[Start of Attachment]

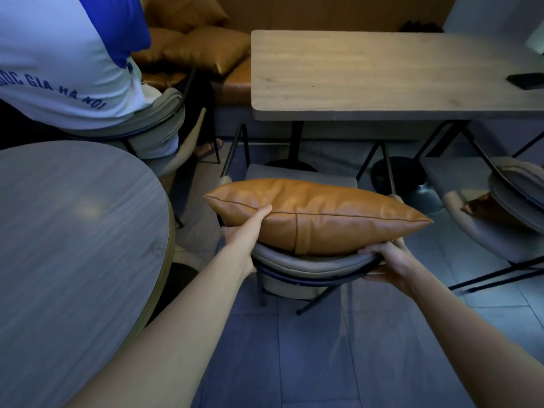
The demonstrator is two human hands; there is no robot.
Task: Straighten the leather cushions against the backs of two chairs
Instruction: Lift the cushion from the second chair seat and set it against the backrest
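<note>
**Item: tan leather cushion, in hand at the near chair**

Tan leather cushion (318,213): long, piped along the seam, lying lengthwise across the top of the grey padded chair back (309,263), just in front of it and above the grey seat (300,175). Its right corner points past the chair's edge.

My left hand (244,231): closed on the cushion's left end, thumb over the top seam, fingers hidden underneath.

My right hand (388,260): curled around the right end of the chair back, fingers over its upper edge and just under the cushion's lower right side. I cannot tell whether those fingers also pinch the leather.

Second chair (506,201): to the right, grey padded back, with a brown leather cushion (482,210) partly showing on its seat, mostly hidden by the back.

Rectangular wooden table (382,75): beyond the near chair, a dark phone (527,81) lying near its right edge.

Round grey table (73,245): at my left.

Bench cushions (203,48): several tan leather ones piled on the far bench.

Seated person (64,60): upper left, white and blue shirt, back to me, on a similar grey chair.
</note>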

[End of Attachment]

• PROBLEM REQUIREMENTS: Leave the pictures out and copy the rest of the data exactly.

• REPLY:
The demonstrator is two human hands; there is no robot.
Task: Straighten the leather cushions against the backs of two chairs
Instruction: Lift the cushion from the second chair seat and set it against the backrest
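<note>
**Item: tan leather cushion, in hand at the near chair**

Tan leather cushion (318,213): long, piped along the seam, lying lengthwise across the top of the grey padded chair back (309,263), just in front of it and above the grey seat (300,175). Its right corner points past the chair's edge.

My left hand (244,231): closed on the cushion's left end, thumb over the top seam, fingers hidden underneath.

My right hand (388,260): curled around the right end of the chair back, fingers over its upper edge and just under the cushion's lower right side. I cannot tell whether those fingers also pinch the leather.

Second chair (506,201): to the right, grey padded back, with a brown leather cushion (482,210) partly showing on its seat, mostly hidden by the back.

Rectangular wooden table (382,75): beyond the near chair, a dark phone (527,81) lying near its right edge.

Round grey table (73,245): at my left.

Bench cushions (203,48): several tan leather ones piled on the far bench.

Seated person (64,60): upper left, white and blue shirt, back to me, on a similar grey chair.
</note>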

No additional response is needed to complete this exercise.